Figure 1: Sub-challenge 2.1: Basic statistics on the training/validation set (the top row) and the held out test set (the bottom row). The first column shows the image size distribution (number of pixels per image), The second column the bounding box count distribution (number of bounding boxes per image), the third column the bounding box size distribution (number of pixels per bounding box), and the last column the ratios of bounding box size compared to frame size.
#images #bounding boxes
training/validation 4,310 41,113
test (held-out) 2,987 24,201
Table 1: Sub-challenge 2.1: Image and object statistics of the training/validation, and the held-out test sets.
Categories Car Person Bus Bicycle Motorcycle
RTTS 25,317 11,366 2,590 698 1,232
test (held-out) 18,074 1,562 536 225 3,804
Table 2: Sub-challenge 2.1: Class statistics of the training/validation, and the held-out test sets.

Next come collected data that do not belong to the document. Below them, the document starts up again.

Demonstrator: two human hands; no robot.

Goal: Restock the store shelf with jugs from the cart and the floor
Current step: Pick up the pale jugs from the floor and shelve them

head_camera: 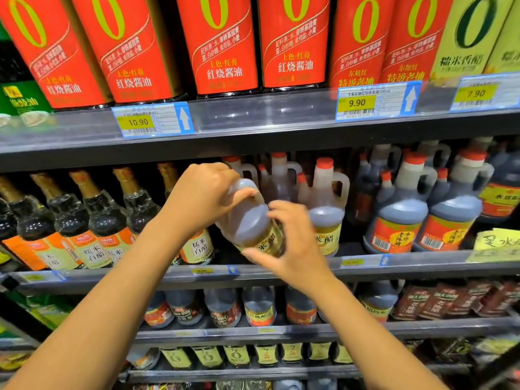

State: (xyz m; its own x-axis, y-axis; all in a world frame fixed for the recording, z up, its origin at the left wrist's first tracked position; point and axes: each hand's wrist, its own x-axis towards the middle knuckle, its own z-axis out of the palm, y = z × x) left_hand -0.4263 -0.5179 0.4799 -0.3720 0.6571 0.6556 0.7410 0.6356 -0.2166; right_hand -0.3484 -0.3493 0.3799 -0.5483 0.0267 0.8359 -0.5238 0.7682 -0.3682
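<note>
Jug (250,220): tilted, held over front edge of middle shelf (157,277), between glass bottles (104,218) and matching jugs (326,209). Hands: left hand (208,192) curled round neck and handle; right hand (295,243) wrapped round labelled body. Handling advice: stand upright, label outward, slide back gently beside matching jugs, clear of bottles.

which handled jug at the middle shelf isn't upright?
The jug gripped by the left hand and right hand; its top tilts left, while shelved jugs stand upright.
</note>
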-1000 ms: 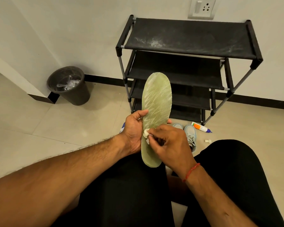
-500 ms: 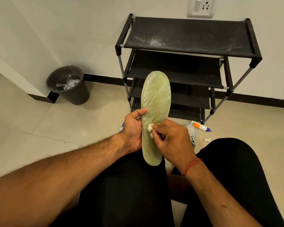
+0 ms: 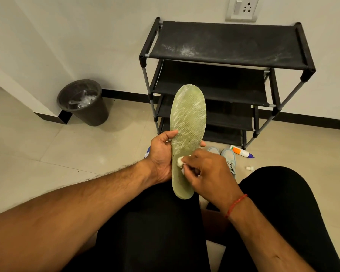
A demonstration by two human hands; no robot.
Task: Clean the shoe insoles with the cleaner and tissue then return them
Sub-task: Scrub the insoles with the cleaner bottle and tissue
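Left hand (image 3: 161, 158) gripping green insole (image 3: 187, 122), right hand (image 3: 208, 171) pinching tissue (image 3: 180, 161) against it, no legible writing

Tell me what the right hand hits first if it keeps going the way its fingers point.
The right hand points left across the insole, tissue leading. First it would probably meet the left hand gripping the insole's edge; depth is unclear.

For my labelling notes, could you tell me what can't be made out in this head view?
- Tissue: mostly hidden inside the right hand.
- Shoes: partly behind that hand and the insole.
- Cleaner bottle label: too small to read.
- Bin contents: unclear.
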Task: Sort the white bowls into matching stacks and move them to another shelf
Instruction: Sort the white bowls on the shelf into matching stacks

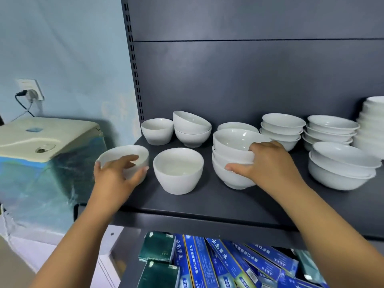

3 Introduction of UG Track 2 Datasets

3.1 (Semi-)Supervised Object Detection in the Haze

Figure 2: Sub-challenge 2.1: Examples of images in training/validation set (i.e., RESIDE RTTS [50]).
Figure 3: Sub-challenge 2.1: Examples of images in the held-out test set.

In Sub-challenge 2.1, we use the 4,322 annotated real-world hazy images of the RESIDE RTTS set [50] as the training and/or validation sets (the split is up to the participants). Five categories of objects (car, bus, bicycle, motorcycle, pedestrian) are labeled with tight bounding boxes. We provide another 4,807 unannotated real-world hazy images collected from the same traffic camera sources, for the possible usage of semi-supervised training too.

The participants can optionally use pre-trained models (e.g., on ImageNet or COCO), or external data. But if any pre-trained model, self-synthesized or self-collected data are used, that must be explicitly mentioned in their submissions, and the participants must ensure all their used data to be public available at the time of challenge submission, for reproduciblity purposes.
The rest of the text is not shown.